Thursday, March 13, 2014

Modi govt enabled Gujarat's Adani group to prosper by giving away land dirt cheap: Forbes Asia

Fish catch affected because of industrial
development near Mundra
By Our Representative
The world’s powerful business journal, Forbes Asia, in its latest issue (March 24, 2014), in an article titled “Doing Big Business in Modi's Gujarat”, has accused the Narendra Modi government of handing over Gujarat’s Adani Group cheap land, on which it “has built his cash cow – the country’s private port by volume, as well as a 4,620-megawatt coal-fired power plant.” Adani has, says the journal, “over the years, leased 7,350 hectares–much of which he got from 2005 onward from the government in Mundra in the Gulf of Kutch in Gujarat.”
To substantiate its point, Forbes Asia said, the journal “has copies of the agreements that show Adani got the 30-year, renewable leases for as little as one US cent a square meter (the rate maxed out at 45 cents a square meter). He in turn has sublet this land to other companies, including state-owned Indian Oil Co., for as much as $11 a square meter. Between 2005 and 2007 at least 1,200 hectares of grazing land was taken away from villagers.”

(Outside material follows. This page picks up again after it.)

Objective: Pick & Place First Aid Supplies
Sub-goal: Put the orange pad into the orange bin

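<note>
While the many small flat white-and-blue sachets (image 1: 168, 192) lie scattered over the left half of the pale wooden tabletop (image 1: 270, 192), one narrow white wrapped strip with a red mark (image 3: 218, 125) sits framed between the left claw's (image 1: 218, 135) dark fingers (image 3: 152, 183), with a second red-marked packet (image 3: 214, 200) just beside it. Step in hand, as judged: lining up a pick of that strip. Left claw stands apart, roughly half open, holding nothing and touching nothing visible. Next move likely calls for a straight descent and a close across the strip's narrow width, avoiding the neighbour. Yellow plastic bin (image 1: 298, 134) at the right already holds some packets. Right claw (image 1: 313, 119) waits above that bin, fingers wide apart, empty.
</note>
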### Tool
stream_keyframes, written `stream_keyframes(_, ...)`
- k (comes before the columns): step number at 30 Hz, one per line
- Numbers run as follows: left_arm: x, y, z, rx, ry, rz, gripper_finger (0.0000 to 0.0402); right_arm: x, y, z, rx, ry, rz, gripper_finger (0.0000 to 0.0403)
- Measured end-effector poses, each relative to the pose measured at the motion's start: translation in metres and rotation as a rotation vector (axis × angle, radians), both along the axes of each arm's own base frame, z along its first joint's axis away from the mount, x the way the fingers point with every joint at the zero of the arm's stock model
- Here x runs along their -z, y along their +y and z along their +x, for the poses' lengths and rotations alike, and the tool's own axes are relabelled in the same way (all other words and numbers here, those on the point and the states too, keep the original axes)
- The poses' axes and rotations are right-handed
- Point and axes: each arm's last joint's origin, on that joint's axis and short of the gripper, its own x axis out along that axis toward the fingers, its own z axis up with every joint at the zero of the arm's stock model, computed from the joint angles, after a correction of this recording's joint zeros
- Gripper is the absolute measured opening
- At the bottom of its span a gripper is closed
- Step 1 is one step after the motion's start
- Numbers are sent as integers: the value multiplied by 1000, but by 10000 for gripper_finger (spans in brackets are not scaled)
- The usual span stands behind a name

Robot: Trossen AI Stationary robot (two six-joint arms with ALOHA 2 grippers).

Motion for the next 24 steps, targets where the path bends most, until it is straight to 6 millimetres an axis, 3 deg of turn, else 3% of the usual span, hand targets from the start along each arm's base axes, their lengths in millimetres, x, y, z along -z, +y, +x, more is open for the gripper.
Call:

Worse, the Forbes Asia said, Adani was handed over grazing land. “Under Indian law land meant for grazing cattle can be used for something else only if it’s in excess. There’s a formula applied to calculate. Even then the village chief has to give permission to take the land. Villagers in Adani’s SEZ say their grazing land was signed away by earlier village chiefs without their knowledge. They have filed multiple cases in the Gujarat High Court to contest the government’s actions, going back to 2005 and even earlier. Several cases are still pending”, it said.
Written by Megha Bahree, Forbes Asia commentator, the article says, all this has been made possible because of Adani’s closeness to Modi. “None of the other companies in Kutch, or the rest of Gujarat for that matter, have received the kind of largesse on land rates as Adani”, it says, adding, the region where Adanis have prospered was once “famous for its crops of sapodilla, a brown, fleshy fruit slightly smaller than a tennis ball, as well as dates, coconuts and castor.”
Bahree says, “Area farmers say that that’s no longer the case. Fly ash and saline water from Adani Power and a nearby Tata Power Co. Ltd. plant are spoiling the crops and making the soil less fertile, they say. For miles at a stretch the chimneys of the two power plants are visible against the horizon.” Other crops affected include cotton, millet and castor.
Denying the allegations, in an e-mailed response to questions, a spokeswoman for Adani Group said it had been “allotted government land after following all established processes and used valuations applicable at the time, ahead of subsequent improvements”, adding, “It will be completely misleading if we compare the price of the land before development and after development as an entrepreneur takes risk of investing a large amount to develop this land, and if the commercial venture fails, the consequences are only to the developer”.
Yet, the journal insists, apart from farmers, fishermen have also suffered, because of industrial development around Mundra. It reports “a 60% drop in his catch in the last few months” blaming it on the Tatas’ultra mega power plant, coming up in the vicinity. “As the plant takes in seawater, it also sucks up fish that are still small, killing them instantly”, Forbes Asia quotes fishermen’s representatives to say. “The plant releases hot water back into the sea, raising temperatures in the immediate vicinity, killing more fish and changing migratory patterns.”